HAROLD DEAN McDANIEL v. KIMBERLY RUTH McDANIEL

Appeal from the Circuit Court for Hamilton County No. 07D183 W. Neil Thomas, III, Judge

No. E2009-00447-COA-R3-CV - FILED MAY 27, 2010

In this divorce case, Kimberly Ruth McDaniel (“Mother”) appeals raising numerous issues, including a challenge to the admission of a tape recorded conversation between Mother and one of her children from a previous marriage. Neither party to this telephone conversation knew that it was being recorded. Admission of the tape recorded conversation damaged Mother’s credibility because, prior to its admission, Mother expressly denied making numerous comments contained in this recording. In addition, Mother’s father, Homer Jerrolds (“Jerrolds”) appeals the Trial Court’s finding that he was in criminal contempt for threatening the guardian ad litem outside the courtroom after the Trial Court announced its judgment from the bench. Jerrolds claims he did not receive proper notice pursuant to Tenn. R. Crim. P. 42. We affirm the Trial Court’s award of a divorce to Father based on Mother’s admitted affair. However, we conclude that the tape recorded conversation should not have been admitted and that its admission was not harmless error. We further conclude that Jerrolds did not receive proper notice pursuant to Tenn. R. Crim. P. 42. The judgment of the Trial Court is affirmed in part, vacated in part, and remanded for further proceedings consistent with this Opinion.

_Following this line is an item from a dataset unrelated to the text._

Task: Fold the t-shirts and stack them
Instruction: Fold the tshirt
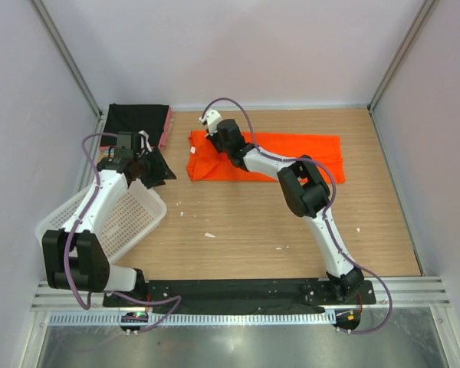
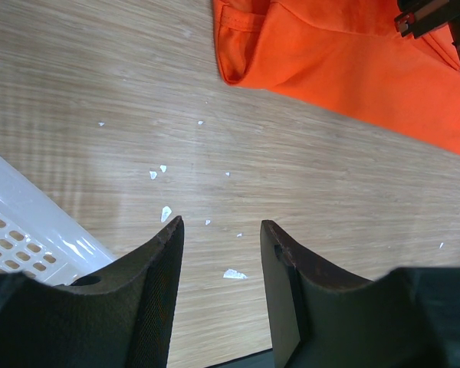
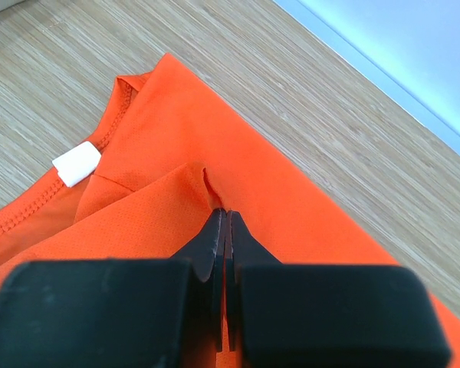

Tenn. R. App. P. 3 Appeal as of Right; Judgment of the Circuit Court Affirmed in Part and Vacated in Part; Case Remanded

D. M ICHAEL S WINEY, J., delivered the opinion of the court, in which C HARLES D. S USANO, J R., and J OHN W. M CC LARTY, JJ., joined.

William G. Schwall, Chattanooga, Tennessee, for the Appellants, Kimberly Ruth McDaniel and Homer Jerrolds.

Robert J. Batson, Jr., Chattanooga, Tennessee, for the Appellee, Harold Dean McDaniel. OPINION

Background

This very contentious divorce case was filed by Father in January 2007. As grounds for divorce, Father alleged that Mother was guilty of inappropriate marital conduct or, in the alternative, that irreconcilable differences had arisen between the parties. The parties have three children, two sons currently ages 7 and 12, and a daughter age 10. Mother has three children from a previous marriage.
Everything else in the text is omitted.